§ **PROBLEM TO WORK ON**: Please find every line in the entries below that contains the string "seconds", and copy it.
== == ==
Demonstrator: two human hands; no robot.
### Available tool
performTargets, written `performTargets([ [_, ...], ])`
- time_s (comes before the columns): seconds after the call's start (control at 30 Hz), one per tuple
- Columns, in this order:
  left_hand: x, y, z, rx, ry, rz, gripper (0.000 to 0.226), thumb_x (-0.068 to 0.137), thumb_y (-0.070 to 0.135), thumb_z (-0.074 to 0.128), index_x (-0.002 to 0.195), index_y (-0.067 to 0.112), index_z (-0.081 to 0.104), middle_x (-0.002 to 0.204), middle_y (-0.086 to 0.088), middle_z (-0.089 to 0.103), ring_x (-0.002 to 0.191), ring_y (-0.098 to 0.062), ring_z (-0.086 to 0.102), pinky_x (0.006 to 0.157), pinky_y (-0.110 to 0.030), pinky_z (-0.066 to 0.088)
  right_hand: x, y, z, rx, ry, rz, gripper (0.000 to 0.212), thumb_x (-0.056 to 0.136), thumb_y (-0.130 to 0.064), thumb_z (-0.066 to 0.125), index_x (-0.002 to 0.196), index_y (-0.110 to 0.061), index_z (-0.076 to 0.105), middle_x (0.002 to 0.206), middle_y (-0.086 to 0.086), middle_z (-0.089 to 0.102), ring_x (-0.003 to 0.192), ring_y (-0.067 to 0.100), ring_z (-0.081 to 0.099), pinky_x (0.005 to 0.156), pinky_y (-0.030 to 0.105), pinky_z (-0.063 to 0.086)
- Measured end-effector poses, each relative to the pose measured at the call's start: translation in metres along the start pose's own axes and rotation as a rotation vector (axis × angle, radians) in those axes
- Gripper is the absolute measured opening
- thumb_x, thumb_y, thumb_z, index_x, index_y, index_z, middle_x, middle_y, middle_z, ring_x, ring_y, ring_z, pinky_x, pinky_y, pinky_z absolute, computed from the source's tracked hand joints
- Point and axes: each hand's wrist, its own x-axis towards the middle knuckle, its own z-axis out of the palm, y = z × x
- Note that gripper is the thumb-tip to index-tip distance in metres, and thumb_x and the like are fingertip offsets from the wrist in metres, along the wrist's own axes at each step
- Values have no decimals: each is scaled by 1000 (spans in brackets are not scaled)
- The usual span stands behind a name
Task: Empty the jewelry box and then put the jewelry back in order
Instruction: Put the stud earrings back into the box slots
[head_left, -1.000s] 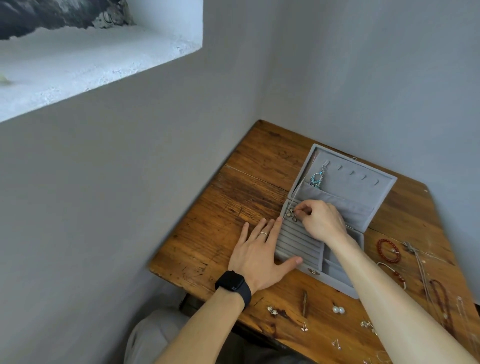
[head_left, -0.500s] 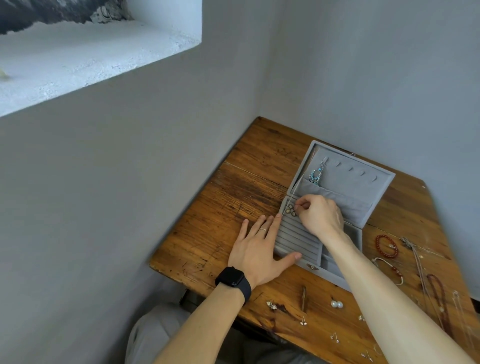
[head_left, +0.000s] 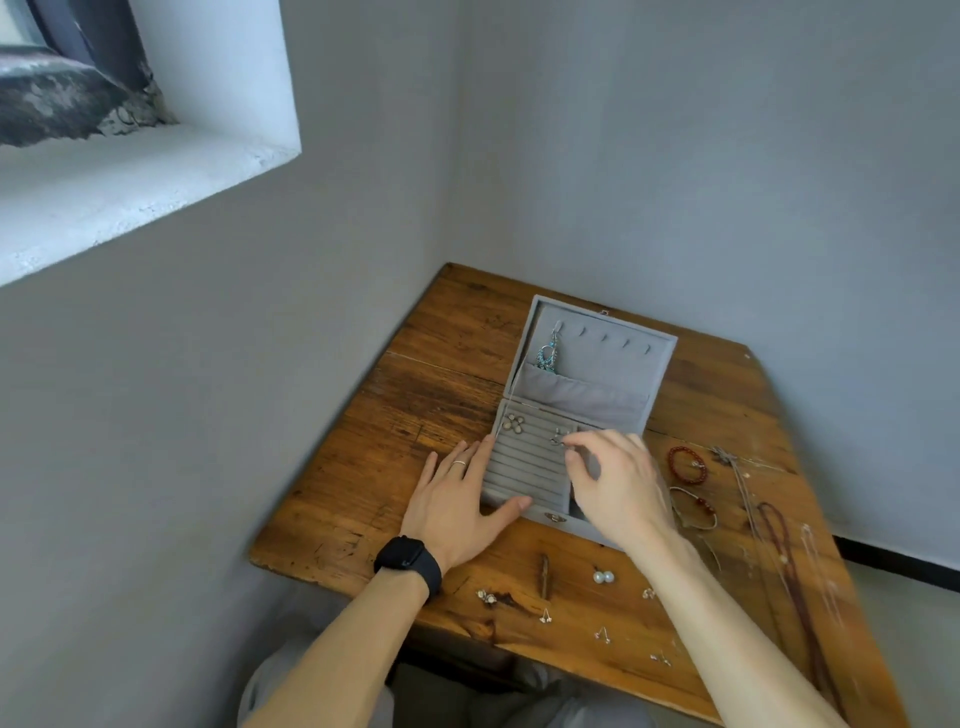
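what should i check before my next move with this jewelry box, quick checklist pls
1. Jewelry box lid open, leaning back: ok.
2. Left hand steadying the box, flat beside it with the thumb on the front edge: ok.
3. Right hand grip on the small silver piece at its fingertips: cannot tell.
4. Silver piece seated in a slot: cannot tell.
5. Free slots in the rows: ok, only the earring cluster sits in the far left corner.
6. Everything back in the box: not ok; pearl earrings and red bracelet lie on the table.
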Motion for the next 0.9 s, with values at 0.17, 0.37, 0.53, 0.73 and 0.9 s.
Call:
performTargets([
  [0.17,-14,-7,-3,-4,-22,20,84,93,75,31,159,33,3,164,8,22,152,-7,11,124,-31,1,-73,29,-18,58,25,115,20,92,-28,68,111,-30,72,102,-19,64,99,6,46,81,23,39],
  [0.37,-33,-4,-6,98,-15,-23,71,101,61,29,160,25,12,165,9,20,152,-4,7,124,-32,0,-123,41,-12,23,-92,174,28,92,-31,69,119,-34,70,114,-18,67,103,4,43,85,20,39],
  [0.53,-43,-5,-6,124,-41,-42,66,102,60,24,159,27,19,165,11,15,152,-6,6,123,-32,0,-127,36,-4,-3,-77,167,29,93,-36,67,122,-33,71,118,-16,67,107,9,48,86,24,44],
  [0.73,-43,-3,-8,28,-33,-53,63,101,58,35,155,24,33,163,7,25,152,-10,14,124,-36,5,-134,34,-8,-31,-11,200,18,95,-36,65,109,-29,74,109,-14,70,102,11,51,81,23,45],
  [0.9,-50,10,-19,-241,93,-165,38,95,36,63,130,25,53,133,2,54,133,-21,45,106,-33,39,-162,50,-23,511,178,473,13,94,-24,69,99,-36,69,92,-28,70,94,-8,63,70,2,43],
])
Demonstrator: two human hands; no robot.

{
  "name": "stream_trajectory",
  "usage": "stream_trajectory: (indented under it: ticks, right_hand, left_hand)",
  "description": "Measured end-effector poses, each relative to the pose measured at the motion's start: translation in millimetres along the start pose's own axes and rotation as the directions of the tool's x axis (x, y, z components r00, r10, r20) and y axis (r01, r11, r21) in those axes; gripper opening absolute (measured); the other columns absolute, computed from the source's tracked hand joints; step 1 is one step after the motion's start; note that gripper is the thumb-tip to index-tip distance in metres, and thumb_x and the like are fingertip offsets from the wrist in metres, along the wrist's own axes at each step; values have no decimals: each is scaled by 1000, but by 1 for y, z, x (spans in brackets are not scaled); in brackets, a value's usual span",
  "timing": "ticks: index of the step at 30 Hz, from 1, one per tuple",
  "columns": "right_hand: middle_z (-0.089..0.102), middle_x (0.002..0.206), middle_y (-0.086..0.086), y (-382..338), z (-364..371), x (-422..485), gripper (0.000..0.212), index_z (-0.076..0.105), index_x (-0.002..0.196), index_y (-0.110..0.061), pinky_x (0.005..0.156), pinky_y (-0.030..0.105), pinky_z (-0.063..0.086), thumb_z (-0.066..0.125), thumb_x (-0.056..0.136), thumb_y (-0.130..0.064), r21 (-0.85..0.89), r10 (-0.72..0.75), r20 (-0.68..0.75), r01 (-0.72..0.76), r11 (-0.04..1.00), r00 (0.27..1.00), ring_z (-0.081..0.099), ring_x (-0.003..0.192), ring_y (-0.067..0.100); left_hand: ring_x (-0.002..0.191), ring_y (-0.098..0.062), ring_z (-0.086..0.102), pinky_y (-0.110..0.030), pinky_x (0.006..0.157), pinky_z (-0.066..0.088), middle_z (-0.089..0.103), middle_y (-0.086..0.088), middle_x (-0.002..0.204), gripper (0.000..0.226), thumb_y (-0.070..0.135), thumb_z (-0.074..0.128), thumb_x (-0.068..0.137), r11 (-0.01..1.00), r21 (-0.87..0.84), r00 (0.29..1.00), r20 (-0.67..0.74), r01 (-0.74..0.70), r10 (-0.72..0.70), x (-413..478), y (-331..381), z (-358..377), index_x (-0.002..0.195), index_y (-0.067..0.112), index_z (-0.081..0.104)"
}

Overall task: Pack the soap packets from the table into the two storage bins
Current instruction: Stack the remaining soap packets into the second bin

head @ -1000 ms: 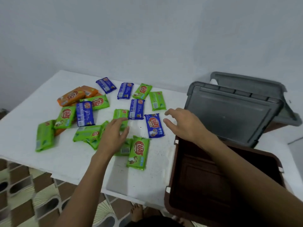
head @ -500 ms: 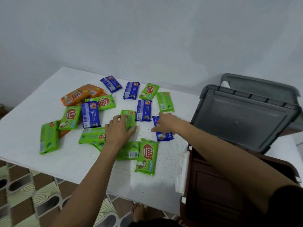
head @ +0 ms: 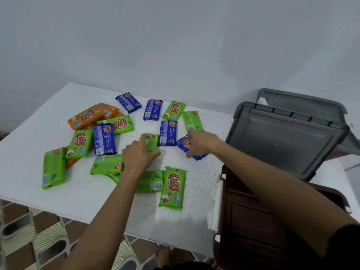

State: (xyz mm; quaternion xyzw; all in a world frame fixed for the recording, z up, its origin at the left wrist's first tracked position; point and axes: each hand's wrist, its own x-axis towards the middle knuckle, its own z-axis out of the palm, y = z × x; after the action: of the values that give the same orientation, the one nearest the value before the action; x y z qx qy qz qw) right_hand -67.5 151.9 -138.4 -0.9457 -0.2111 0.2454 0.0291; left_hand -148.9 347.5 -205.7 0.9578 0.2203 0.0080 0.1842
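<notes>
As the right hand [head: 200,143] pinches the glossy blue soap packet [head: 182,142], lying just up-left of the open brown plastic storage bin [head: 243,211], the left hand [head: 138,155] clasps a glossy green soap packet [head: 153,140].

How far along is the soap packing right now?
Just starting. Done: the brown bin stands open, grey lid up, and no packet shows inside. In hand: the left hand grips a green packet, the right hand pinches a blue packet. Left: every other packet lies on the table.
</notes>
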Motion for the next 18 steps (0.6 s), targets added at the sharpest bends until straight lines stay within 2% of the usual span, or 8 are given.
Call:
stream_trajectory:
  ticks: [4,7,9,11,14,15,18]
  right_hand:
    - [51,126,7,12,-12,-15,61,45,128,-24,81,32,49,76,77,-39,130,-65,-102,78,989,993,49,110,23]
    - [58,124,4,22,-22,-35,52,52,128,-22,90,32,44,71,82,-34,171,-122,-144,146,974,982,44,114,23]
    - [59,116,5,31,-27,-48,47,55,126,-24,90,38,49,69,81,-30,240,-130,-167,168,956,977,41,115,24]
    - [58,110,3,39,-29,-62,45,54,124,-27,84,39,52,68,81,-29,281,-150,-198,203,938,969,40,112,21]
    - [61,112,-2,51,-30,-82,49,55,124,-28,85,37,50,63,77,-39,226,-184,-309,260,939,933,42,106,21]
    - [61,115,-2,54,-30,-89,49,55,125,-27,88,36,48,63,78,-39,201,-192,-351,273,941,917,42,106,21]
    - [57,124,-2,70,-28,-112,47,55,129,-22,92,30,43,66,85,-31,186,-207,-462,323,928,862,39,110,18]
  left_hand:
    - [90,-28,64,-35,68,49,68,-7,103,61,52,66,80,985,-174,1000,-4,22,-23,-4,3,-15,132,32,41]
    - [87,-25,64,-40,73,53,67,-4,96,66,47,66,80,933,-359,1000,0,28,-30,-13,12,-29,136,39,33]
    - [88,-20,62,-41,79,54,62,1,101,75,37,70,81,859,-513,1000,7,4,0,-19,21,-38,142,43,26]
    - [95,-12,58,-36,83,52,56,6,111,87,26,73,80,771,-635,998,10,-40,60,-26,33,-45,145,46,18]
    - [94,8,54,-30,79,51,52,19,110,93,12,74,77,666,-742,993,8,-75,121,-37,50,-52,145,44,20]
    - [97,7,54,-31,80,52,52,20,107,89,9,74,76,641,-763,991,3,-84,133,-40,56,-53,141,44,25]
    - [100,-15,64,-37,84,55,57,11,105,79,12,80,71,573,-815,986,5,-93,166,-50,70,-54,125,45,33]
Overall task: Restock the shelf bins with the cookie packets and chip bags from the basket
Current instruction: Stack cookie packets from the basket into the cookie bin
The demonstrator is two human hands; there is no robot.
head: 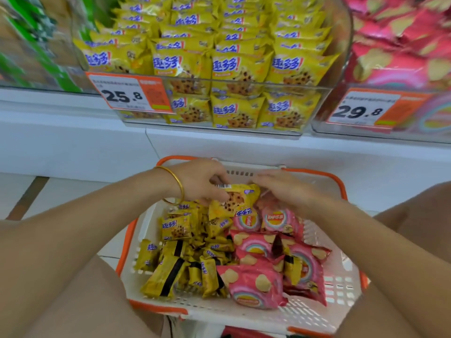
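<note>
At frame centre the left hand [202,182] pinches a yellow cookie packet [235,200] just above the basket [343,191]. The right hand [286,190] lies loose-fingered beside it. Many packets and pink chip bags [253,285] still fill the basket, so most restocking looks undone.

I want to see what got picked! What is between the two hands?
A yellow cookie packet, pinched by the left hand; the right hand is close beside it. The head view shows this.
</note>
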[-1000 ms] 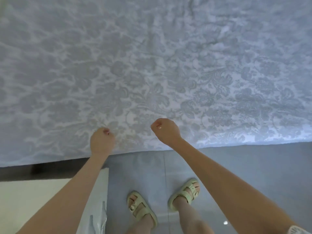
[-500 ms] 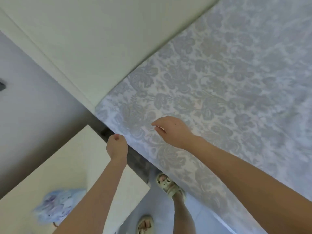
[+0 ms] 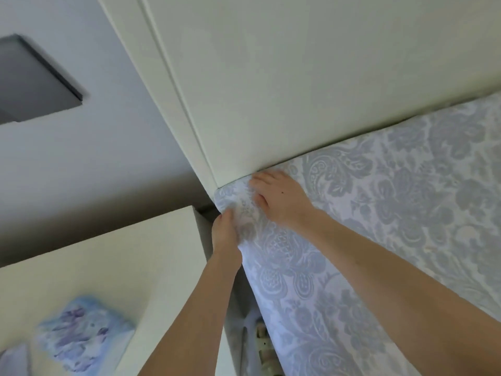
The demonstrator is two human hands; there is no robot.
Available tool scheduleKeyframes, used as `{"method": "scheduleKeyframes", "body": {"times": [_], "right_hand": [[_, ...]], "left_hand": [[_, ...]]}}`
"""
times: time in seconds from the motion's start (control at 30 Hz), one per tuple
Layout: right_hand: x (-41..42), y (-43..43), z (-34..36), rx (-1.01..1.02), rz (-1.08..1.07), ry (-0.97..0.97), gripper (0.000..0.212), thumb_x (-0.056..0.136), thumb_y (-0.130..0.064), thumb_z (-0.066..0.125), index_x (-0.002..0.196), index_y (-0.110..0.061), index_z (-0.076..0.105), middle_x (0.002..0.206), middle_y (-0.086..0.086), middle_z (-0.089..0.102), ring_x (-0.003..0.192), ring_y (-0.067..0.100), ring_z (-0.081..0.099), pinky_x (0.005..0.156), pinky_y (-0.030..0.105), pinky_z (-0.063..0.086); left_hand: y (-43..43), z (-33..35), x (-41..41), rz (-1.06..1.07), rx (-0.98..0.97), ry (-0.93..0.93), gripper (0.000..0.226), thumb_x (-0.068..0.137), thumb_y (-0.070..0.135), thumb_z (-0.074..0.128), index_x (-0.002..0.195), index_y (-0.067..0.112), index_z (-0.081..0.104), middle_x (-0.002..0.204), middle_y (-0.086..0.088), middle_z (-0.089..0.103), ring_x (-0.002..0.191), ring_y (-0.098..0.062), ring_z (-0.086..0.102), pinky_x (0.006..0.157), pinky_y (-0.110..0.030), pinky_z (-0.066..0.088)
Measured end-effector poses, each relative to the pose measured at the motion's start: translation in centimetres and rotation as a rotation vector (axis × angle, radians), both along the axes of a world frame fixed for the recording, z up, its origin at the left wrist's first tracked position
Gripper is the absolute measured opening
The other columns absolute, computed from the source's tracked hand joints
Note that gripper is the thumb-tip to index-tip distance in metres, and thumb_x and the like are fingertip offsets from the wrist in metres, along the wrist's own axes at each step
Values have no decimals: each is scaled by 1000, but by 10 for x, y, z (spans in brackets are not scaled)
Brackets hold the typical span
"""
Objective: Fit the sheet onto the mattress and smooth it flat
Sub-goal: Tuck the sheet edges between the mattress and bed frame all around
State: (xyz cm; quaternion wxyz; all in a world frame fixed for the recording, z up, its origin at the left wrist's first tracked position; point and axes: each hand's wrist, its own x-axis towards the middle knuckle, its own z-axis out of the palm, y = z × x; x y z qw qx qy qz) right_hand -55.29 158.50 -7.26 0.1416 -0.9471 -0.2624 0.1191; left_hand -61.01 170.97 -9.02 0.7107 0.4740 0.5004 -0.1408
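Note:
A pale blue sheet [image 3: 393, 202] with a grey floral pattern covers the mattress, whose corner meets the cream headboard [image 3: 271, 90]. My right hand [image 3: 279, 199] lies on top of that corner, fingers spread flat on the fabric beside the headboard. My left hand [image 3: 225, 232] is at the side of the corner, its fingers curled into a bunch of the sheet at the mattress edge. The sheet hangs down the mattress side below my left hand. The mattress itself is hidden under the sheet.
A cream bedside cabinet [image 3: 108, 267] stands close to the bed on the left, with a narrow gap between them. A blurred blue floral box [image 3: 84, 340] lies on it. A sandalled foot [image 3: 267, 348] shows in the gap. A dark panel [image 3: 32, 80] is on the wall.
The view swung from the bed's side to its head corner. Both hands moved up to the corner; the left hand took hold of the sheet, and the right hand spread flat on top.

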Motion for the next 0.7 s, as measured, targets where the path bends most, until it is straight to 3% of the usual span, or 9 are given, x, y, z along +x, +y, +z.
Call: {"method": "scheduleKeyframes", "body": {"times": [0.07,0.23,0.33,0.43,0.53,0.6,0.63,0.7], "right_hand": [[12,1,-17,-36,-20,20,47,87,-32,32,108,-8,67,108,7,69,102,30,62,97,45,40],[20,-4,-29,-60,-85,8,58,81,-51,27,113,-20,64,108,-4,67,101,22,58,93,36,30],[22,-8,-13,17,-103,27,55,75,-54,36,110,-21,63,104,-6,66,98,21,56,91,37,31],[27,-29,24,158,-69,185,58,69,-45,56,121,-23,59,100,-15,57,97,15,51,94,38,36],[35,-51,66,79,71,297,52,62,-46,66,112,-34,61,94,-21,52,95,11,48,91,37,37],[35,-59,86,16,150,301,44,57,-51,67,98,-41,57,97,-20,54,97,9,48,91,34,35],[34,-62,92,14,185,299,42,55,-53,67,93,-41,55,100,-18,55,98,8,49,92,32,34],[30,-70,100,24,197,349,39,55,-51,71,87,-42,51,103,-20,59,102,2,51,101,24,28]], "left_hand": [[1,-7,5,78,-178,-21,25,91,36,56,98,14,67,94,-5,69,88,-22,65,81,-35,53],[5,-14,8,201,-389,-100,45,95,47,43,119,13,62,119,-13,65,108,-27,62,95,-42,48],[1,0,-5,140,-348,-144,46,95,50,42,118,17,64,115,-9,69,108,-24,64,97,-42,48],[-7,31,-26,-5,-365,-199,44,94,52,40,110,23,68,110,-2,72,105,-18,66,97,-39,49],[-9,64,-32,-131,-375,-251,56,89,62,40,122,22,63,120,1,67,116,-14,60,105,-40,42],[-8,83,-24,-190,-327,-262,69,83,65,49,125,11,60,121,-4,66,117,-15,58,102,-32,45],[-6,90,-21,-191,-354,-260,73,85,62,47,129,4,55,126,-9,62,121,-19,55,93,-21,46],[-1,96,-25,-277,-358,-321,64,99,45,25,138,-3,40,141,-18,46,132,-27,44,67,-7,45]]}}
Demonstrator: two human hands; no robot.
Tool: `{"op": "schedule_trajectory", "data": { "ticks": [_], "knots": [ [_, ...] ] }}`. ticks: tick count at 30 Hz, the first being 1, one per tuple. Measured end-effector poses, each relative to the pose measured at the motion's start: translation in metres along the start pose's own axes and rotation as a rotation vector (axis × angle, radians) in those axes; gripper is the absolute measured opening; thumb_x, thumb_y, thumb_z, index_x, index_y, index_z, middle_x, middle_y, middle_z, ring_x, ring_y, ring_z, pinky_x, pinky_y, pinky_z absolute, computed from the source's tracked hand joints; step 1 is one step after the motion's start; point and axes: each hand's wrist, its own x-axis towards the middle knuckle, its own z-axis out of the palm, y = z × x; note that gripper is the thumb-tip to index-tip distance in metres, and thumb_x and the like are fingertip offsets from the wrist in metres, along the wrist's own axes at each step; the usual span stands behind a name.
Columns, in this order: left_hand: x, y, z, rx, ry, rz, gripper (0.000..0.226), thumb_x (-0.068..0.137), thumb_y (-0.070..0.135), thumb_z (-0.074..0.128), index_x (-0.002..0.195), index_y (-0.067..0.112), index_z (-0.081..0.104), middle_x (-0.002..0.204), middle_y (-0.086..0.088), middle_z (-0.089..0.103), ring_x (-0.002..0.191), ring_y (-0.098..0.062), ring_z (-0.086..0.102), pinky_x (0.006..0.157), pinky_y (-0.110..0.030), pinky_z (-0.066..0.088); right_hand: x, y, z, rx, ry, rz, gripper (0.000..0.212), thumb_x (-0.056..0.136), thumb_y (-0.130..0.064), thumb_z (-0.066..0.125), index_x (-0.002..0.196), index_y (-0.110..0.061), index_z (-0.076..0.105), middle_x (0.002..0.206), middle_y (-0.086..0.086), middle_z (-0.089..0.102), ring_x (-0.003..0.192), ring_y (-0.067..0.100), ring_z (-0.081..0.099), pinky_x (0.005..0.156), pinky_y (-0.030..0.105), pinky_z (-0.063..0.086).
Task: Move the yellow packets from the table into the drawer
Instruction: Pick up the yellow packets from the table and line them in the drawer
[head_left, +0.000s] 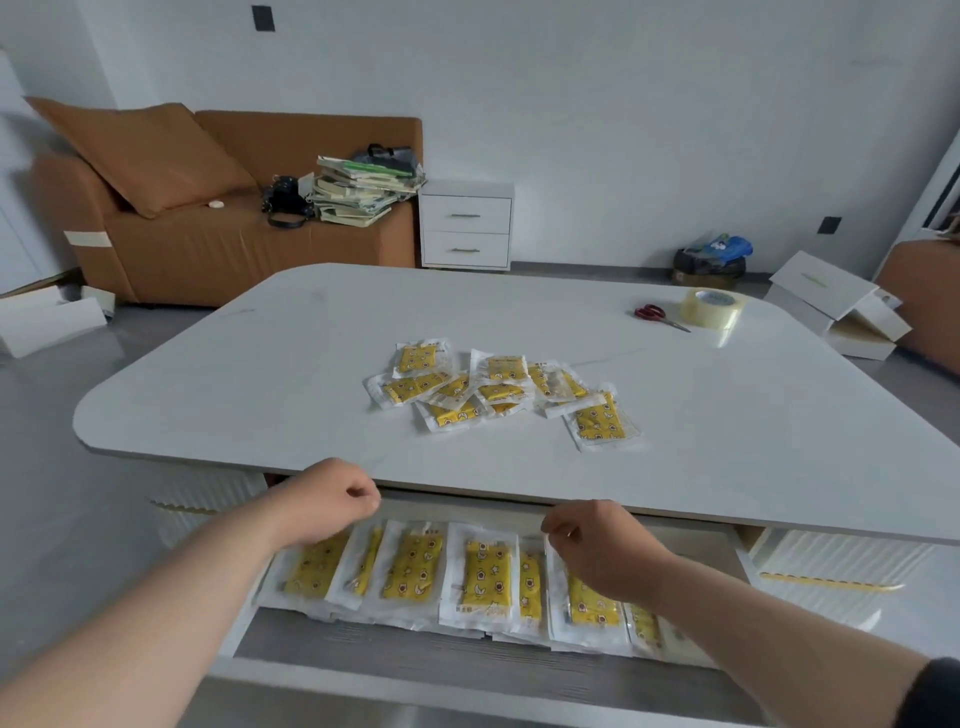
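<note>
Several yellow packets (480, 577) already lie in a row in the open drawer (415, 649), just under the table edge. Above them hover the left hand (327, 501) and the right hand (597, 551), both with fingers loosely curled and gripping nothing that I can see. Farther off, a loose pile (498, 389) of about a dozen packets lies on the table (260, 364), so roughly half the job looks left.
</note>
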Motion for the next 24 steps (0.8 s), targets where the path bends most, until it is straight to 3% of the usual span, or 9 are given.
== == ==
§ **THE ANSWER**:
- time_s (comes before the columns): seconds after the call's start (control at 30 Hz), one per tuple
times: time in seconds from the motion's start (control at 30 Hz), one per tuple

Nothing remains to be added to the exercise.